Boston won. The post-game ceremonies started. This was important stuff, so I made Ruby pay attention. We watched them award the Conn Smythe to Thomas, and she noted the maple leaf adorning it. Then they carried out the Stanley Cup and called Zdeno Chara over. The moment came, and he hoisted it over his head in pure triumphant joy:
As he held it aloft I leaned over and whispered into Ruby’s ear:
Do you see that, Ruby? See how happy he is? That’s winning. He won and he’s happy. Winning is important. And I want you to be a winner.
He worked hard and tried hard and he didn’t cheat, and he won, and it feels good. Don’t forget that, Ruby. Winning feels good and I want you to win.

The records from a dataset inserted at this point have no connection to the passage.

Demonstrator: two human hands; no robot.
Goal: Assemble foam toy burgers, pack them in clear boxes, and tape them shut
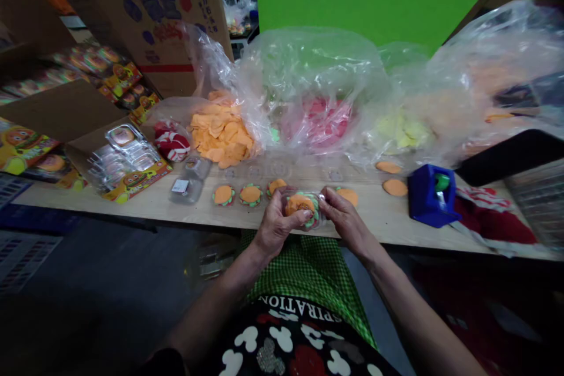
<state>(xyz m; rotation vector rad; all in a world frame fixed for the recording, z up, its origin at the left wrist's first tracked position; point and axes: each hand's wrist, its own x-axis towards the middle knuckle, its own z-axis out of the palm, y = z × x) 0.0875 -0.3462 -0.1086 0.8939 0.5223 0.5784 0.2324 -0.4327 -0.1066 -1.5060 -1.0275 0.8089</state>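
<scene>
Between my two hands, over the table's front edge, is a burger-shaped piece [299, 205] with an orange top and a green frilly layer, in a clear plastic shell. My left hand [282, 220] grips its left side, thumb lying across the orange top. At the right edge, my right hand [341, 211] pinches the clear shell. Just left of my hands, orange-topped burgers [251, 194] sit in clear cups on the table [374, 217]. An orange disc [348, 195] lies behind my right hand, partly covered.
Clear bags hold orange pieces [222, 129], pink pieces [324, 120] and yellow pieces [403, 132] along the back. A printed display box [132, 179] of packed burgers stands left. A blue tape dispenser [432, 197] is at right, near two orange discs [395, 187] and a red cloth [493, 220].
</scene>
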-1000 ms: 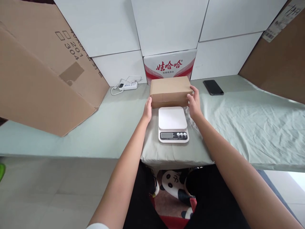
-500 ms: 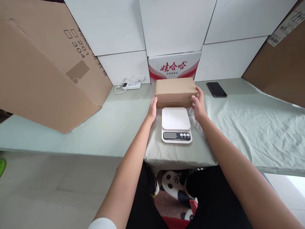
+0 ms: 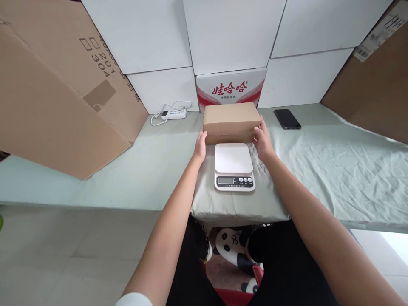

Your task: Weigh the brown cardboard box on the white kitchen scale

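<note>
A closed brown cardboard box (image 3: pixel 231 123) is gripped from both ends, just behind the kitchen scale. My left hand (image 3: pixel 200 145) presses against its left end, thumb at the front corner. On the right end, my right hand (image 3: pixel 263 140) has its thumb on the front face and its fingers around the side. The white digital kitchen scale (image 3: pixel 233 158) lies between my forearms, its display blank and its platform bare. Crumpled clear plastic (image 3: pixel 262 165) lies by the scale's right edge, partly hidden by my right hand.
A black phone (image 3: pixel 287 119) lies at the back right, and a white device with a cable (image 3: pixel 174 114) at the back left. A printed carton (image 3: pixel 230 88) stands behind the box. Large cardboard panels (image 3: pixel 63 93) flank the cloth-covered table (image 3: pixel 159 170).
The view has shifted slightly, so everything sits a little further left. Both hands keep their hold on the box, whose place against the scale looks nearly the same.
</note>
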Tool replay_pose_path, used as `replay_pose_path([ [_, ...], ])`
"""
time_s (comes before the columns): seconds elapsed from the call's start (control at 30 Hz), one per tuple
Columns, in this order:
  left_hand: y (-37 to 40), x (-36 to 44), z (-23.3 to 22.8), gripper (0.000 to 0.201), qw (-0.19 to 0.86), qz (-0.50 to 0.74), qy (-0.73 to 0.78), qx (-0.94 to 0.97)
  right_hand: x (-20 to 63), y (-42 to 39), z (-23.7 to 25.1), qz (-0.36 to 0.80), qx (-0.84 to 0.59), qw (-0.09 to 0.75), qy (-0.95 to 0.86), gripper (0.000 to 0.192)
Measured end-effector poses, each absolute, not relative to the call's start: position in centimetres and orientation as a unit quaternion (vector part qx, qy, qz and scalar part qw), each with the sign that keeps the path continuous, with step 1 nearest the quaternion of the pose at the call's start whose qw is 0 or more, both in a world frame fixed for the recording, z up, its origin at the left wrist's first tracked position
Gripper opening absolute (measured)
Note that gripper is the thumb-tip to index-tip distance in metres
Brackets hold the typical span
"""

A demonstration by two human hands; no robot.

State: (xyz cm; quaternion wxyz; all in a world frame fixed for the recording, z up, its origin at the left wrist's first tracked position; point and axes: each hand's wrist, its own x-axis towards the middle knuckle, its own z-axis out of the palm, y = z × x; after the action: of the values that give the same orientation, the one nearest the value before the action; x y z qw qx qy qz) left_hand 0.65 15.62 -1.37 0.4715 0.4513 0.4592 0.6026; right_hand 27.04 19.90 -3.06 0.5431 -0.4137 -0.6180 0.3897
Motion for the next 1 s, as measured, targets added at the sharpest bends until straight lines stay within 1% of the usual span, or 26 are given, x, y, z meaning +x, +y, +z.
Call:
replay_pose_path([
  [0.07, 15.0, 0.5, -0.5, 0.06, 0.455, 0.616, 0.435, 0.473, 27.0, 19.4, -2.0, 0.409, -0.416, 0.566, -0.583, 0.092],
  [0.17, 13.4, 0.5, 0.7, 0.06, 0.429, 0.622, 0.416, 0.506, 27.2, 17.8, -0.4, 0.39, -0.391, 0.576, -0.603, 0.104],
  [0.3, 9.5, 0.9, 1.8, 0.06, 0.418, 0.6, 0.424, 0.534, 28.2, 14.2, 0.4, 0.373, -0.374, 0.571, -0.629, 0.108],
  [0.43, 4.9, 0.9, 3.2, 0.064, 0.439, 0.546, 0.428, 0.571, 29.3, 9.9, 0.6, 0.355, -0.382, 0.573, -0.632, 0.094],
  [0.63, 1.5, 0.9, 4.7, 0.058, 0.455, 0.523, 0.454, 0.56, 29.9, 5.1, 1.0, 0.349, -0.412, 0.575, -0.614, 0.077],
  [0.73, 1.4, 1.0, 4.7, 0.055, 0.463, 0.507, 0.475, 0.55, 29.7, 4.1, 1.2, 0.363, -0.421, 0.569, -0.606, 0.074],
  [0.83, 1.3, 0.9, 4.7, 0.053, 0.456, 0.501, 0.491, 0.548, 29.4, 3.9, 1.4, 0.374, -0.429, 0.566, -0.597, 0.074],
  [1.0, 1.0, 0.2, 4.4, 0.059, 0.43, 0.479, 0.54, 0.542, 29.0, 3.9, 1.2, 0.37, -0.43, 0.575, -0.589, 0.071],
])
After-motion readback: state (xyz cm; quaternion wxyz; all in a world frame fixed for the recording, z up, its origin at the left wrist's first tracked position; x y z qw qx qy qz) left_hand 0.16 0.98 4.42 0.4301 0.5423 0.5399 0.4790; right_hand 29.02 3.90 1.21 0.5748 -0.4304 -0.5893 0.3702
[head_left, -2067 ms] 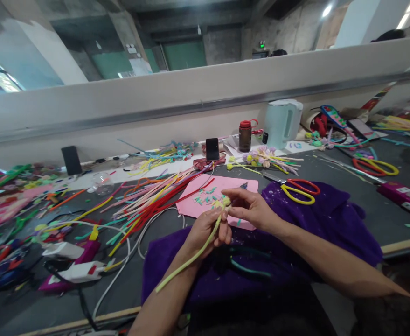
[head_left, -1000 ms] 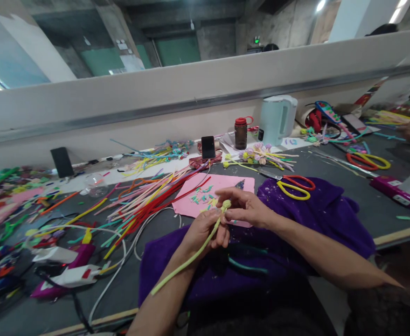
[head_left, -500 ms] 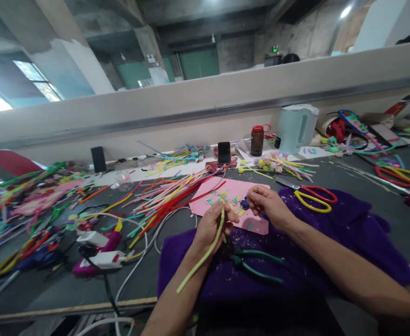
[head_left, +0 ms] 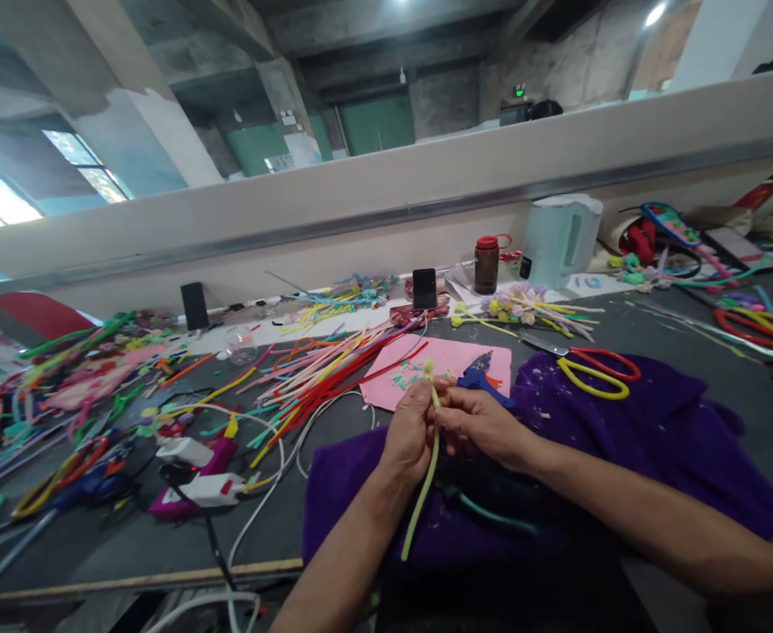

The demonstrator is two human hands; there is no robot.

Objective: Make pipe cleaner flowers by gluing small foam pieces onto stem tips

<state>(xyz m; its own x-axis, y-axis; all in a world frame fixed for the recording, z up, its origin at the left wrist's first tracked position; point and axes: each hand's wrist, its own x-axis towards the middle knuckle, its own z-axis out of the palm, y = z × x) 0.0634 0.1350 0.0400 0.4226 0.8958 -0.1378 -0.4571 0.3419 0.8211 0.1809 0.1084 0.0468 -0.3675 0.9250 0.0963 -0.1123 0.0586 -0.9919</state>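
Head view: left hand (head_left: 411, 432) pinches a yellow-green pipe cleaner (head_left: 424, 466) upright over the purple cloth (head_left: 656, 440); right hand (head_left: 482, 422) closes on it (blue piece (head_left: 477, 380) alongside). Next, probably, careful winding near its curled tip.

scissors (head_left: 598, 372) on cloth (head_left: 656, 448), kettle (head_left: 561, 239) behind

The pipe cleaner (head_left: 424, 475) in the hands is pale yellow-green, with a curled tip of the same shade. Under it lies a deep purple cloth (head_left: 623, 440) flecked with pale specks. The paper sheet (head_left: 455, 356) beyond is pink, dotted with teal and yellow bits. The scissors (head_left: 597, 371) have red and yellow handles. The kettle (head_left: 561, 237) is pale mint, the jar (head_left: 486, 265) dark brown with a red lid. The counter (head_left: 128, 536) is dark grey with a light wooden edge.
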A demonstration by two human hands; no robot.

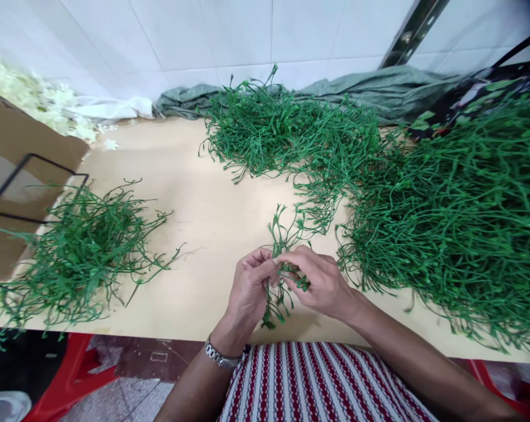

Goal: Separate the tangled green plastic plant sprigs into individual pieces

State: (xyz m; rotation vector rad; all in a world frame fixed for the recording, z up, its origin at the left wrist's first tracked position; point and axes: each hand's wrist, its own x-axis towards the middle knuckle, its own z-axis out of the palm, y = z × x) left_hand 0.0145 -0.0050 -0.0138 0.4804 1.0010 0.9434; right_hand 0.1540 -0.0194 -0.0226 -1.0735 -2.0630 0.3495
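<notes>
Both my hands meet over the front middle of a pale wooden table (194,199). My left hand (251,287) and my right hand (320,281) pinch the same small bunch of green plastic stems (285,234). The stems stick up past my fingers and hang down below them. A metal watch (218,356) is on my left wrist. A big heap of the same green stems (462,217) lies just right of my right hand.
A smaller stem pile (78,246) lies at the left, another pile (282,132) at the back middle. A cardboard box (14,152) stands far left, white flowers (36,99) behind it. Grey-green cloth (379,85) runs along the tiled wall. Red stool parts (67,381) show below.
</notes>
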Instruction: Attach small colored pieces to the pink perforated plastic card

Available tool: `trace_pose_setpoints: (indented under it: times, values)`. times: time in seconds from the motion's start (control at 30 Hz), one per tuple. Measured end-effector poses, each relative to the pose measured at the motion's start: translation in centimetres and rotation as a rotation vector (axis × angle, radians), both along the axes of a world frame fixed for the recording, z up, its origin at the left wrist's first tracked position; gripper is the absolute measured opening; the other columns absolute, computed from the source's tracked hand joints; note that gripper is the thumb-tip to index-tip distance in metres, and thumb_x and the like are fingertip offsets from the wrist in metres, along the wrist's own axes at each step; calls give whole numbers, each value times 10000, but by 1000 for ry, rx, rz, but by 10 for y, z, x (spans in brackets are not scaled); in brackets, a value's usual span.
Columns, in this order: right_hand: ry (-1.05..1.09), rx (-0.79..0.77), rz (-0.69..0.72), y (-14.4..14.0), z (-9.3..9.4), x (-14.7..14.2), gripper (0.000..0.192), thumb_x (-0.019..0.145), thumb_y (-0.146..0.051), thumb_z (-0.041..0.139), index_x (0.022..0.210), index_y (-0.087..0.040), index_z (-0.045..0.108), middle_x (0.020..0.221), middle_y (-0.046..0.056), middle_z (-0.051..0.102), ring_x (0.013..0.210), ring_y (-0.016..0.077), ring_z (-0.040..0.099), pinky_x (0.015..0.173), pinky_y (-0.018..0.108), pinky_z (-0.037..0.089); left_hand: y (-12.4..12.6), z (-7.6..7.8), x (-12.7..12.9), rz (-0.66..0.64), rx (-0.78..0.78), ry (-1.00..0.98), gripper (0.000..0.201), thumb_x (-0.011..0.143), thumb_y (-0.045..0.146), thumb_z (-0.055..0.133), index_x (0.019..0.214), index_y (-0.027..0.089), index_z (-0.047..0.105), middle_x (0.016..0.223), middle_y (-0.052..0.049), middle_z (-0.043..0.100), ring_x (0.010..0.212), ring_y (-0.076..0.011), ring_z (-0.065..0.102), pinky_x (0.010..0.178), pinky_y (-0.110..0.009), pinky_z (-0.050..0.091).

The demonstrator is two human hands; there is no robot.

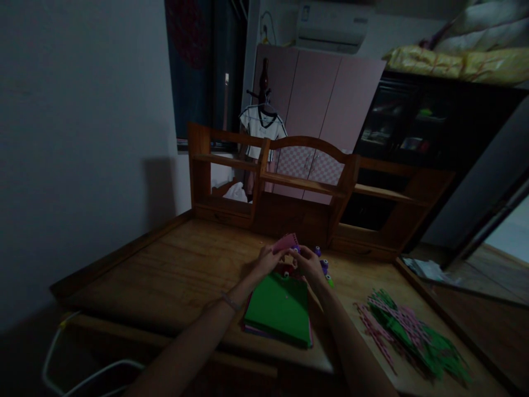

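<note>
A small piece of pink paper (285, 242) with a row of notches along its right edge is pinched in my left hand (268, 260). My right hand (308, 262) closes around a small purple craft punch (296, 249) at that notched edge, partly hidden by the fingers. Just below both hands, a red punch (286, 270) rests by the top of a stack of green paper (279, 309), with other colours showing under it. Right of my right hand stand more small punches, purple ones (324, 266) and a green one (329, 281).
A pile of green and pink cut paper strips (407, 328) lies on the right of the wooden desk (182, 259). A wooden shelf unit (303, 179) rises along its far edge. The wall (103, 138) stands at left, and a white hanger-like wire (52, 353) is at lower left.
</note>
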State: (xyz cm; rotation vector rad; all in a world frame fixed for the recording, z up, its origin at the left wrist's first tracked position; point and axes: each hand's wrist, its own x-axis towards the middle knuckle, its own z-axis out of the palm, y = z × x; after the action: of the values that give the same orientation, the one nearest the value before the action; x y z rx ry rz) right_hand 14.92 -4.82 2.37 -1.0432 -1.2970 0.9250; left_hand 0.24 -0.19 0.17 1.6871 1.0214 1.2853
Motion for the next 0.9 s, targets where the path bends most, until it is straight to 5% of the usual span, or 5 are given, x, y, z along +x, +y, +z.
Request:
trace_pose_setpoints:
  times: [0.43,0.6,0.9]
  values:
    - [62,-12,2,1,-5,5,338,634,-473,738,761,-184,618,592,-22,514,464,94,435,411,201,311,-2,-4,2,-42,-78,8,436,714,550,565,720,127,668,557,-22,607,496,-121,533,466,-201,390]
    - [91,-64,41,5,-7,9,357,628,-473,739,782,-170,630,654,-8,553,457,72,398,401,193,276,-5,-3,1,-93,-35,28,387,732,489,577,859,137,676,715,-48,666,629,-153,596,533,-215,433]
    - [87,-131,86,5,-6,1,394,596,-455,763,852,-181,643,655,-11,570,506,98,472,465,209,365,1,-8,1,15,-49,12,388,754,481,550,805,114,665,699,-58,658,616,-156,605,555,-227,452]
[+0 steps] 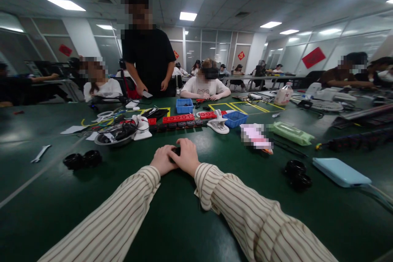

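My left hand (162, 160) and my right hand (188, 156) are together over the green table, their fingers closed around a small black object (175, 150). The fingers cover most of that object, so its kind does not show. A pair of black round ring-like parts (82, 159) lies to the left of my hands. Similar black round parts (297, 174) rest over on the right side. Beyond my hands is a white clip-like stand (218, 125).
Red-and-black power strips (178, 119) cross the table, with blue bins (184, 106) nearby. At left are a wrench (41, 153) and a bowl of cables (115, 137). A light-blue box (341, 172) and a green pouch (293, 133) lie right. Several people sit or stand beyond.
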`<state>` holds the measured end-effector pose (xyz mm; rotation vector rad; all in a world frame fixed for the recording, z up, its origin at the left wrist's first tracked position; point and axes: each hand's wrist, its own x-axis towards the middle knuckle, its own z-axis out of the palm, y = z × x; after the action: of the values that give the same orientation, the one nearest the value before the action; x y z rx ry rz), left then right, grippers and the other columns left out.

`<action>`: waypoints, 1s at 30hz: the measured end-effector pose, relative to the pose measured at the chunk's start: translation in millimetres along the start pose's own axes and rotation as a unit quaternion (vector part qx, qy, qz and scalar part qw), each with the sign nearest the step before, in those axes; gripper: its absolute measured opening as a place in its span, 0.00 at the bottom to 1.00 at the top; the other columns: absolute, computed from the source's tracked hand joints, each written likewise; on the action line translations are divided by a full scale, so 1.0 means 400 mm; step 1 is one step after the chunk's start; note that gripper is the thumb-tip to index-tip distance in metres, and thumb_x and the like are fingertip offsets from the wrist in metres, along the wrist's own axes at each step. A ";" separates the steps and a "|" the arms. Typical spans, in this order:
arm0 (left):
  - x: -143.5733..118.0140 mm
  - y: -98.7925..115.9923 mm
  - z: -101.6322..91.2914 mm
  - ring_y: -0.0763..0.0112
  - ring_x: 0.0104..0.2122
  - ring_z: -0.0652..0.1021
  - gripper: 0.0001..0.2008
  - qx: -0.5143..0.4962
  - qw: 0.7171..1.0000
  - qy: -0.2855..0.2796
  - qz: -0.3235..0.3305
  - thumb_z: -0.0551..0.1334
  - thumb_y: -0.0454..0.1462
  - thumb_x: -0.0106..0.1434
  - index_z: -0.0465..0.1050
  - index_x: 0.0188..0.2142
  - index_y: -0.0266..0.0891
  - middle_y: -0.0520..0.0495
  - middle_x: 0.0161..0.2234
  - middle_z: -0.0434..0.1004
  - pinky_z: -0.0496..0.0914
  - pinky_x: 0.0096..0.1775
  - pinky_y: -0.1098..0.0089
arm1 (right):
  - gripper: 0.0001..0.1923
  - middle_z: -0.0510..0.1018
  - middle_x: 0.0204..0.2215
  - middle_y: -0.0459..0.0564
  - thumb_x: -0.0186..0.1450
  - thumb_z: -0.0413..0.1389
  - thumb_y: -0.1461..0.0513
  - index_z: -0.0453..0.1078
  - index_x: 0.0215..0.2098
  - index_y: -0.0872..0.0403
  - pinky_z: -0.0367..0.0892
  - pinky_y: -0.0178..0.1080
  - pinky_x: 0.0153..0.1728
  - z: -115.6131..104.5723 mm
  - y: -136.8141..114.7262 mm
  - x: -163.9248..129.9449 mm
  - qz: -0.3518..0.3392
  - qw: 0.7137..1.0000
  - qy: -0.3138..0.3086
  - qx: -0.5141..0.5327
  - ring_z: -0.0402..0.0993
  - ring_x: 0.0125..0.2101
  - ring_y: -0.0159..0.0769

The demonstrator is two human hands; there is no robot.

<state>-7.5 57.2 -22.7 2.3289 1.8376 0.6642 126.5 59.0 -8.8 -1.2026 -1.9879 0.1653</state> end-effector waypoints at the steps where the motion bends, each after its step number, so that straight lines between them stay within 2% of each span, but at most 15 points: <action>1: -0.003 0.006 -0.002 0.54 0.45 0.70 0.27 0.023 1.000 0.000 -0.009 0.66 0.42 0.44 0.67 0.44 0.37 0.41 0.44 0.70 0.60 0.50 0.57 | 0.15 0.68 0.36 0.51 0.58 0.54 0.53 0.64 0.38 0.55 0.57 0.42 0.41 0.002 0.002 0.001 0.011 1.000 -0.006 -0.012 0.63 0.39 0.40; 6: -0.008 0.024 -0.009 0.55 0.44 0.71 0.17 0.071 0.997 -0.011 -0.005 0.62 0.43 0.49 0.70 0.38 0.38 0.42 0.40 0.72 0.53 0.55 0.50 | 0.09 0.69 0.33 0.48 0.60 0.53 0.56 0.66 0.32 0.53 0.57 0.40 0.40 0.008 0.007 0.004 0.007 0.999 -0.038 -0.020 0.64 0.37 0.38; 10: 0.000 0.003 -0.004 0.56 0.43 0.71 0.18 0.046 0.999 -0.017 0.007 0.63 0.41 0.48 0.70 0.39 0.38 0.42 0.41 0.72 0.59 0.52 0.55 | 0.04 0.70 0.33 0.47 0.59 0.53 0.62 0.67 0.32 0.54 0.57 0.39 0.41 0.004 0.007 0.006 -0.043 0.998 -0.048 0.027 0.64 0.38 0.36; 13: 0.009 -0.023 0.006 0.58 0.44 0.71 0.18 0.002 0.998 -0.035 0.054 0.63 0.39 0.48 0.70 0.40 0.38 0.43 0.42 0.71 0.63 0.48 0.62 | 0.08 0.72 0.32 0.46 0.56 0.52 0.67 0.67 0.35 0.54 0.56 0.39 0.44 0.002 0.006 0.005 -0.084 0.994 -0.054 0.050 0.65 0.38 0.35; 16: 0.011 -0.033 0.010 0.58 0.46 0.70 0.19 -0.012 0.997 -0.037 0.073 0.63 0.38 0.48 0.69 0.42 0.36 0.42 0.45 0.70 0.62 0.50 0.63 | 0.15 0.72 0.37 0.48 0.56 0.51 0.67 0.66 0.42 0.55 0.56 0.40 0.47 0.002 0.005 0.003 -0.093 0.993 -0.048 0.056 0.65 0.40 0.36; 19: 0.004 -0.017 0.003 0.56 0.47 0.69 0.26 0.005 0.998 -0.024 0.057 0.64 0.39 0.47 0.66 0.46 0.34 0.39 0.46 0.68 0.61 0.50 0.61 | 0.20 0.70 0.44 0.52 0.58 0.53 0.63 0.62 0.49 0.57 0.55 0.41 0.49 0.003 0.005 0.002 -0.072 0.996 -0.032 0.047 0.63 0.44 0.39; 21: -0.003 0.003 -0.005 0.56 0.47 0.68 0.28 0.019 0.999 -0.010 0.029 0.64 0.40 0.47 0.64 0.48 0.36 0.40 0.47 0.68 0.60 0.51 0.59 | 0.21 0.69 0.44 0.54 0.59 0.53 0.58 0.61 0.50 0.57 0.55 0.43 0.48 0.005 0.004 0.002 -0.037 0.999 -0.020 0.027 0.63 0.45 0.41; 26: -0.013 0.039 -0.013 0.55 0.47 0.69 0.23 0.052 0.998 0.008 -0.024 0.63 0.41 0.47 0.66 0.44 0.37 0.41 0.44 0.70 0.53 0.54 0.54 | 0.17 0.69 0.38 0.54 0.60 0.52 0.53 0.64 0.42 0.56 0.58 0.44 0.42 0.008 0.001 0.003 0.039 0.999 -0.010 -0.032 0.64 0.41 0.43; 30: -0.008 0.027 -0.007 0.55 0.45 0.70 0.20 0.054 0.998 0.019 -0.019 0.62 0.40 0.48 0.69 0.42 0.37 0.41 0.42 0.72 0.56 0.53 0.55 | 0.11 0.69 0.34 0.51 0.61 0.52 0.54 0.65 0.35 0.54 0.59 0.42 0.40 0.005 0.002 0.005 0.029 0.999 -0.019 -0.034 0.65 0.38 0.40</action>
<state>0.6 50.9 -17.2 2.3570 1.9758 0.6223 125.2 61.6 -9.5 -1.3103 -2.0068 0.1535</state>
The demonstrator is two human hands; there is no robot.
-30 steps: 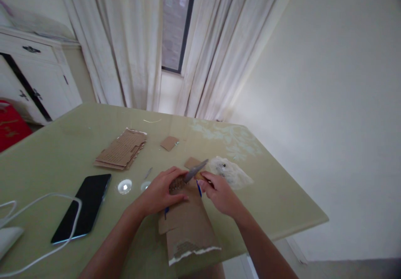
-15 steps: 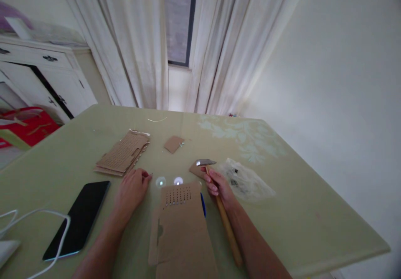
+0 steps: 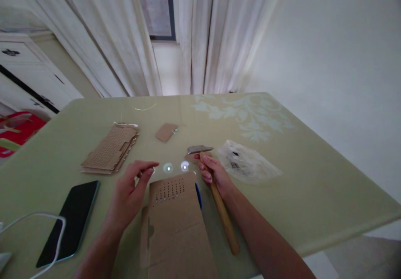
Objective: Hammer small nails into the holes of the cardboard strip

We’re not supposed to say stuff like that to our kids. We’re supposed to tell them that it’s important to try, to have fun, to participate and play and that winning doesn’t matter. And mostly, that’s what I say because mostly, that’s right — because most of the time most of us can’t win, so it’s an important life skill to learn how to enjoy the game.
But take a look at Chara’s face up there. I can probably say without a doubt that right there — that moment when he as captain hoisted his team’s trophy — that moment is probably the single best moment of his entire life.
Sure, playing feels good. And playing well feels even better. But winning feels the best.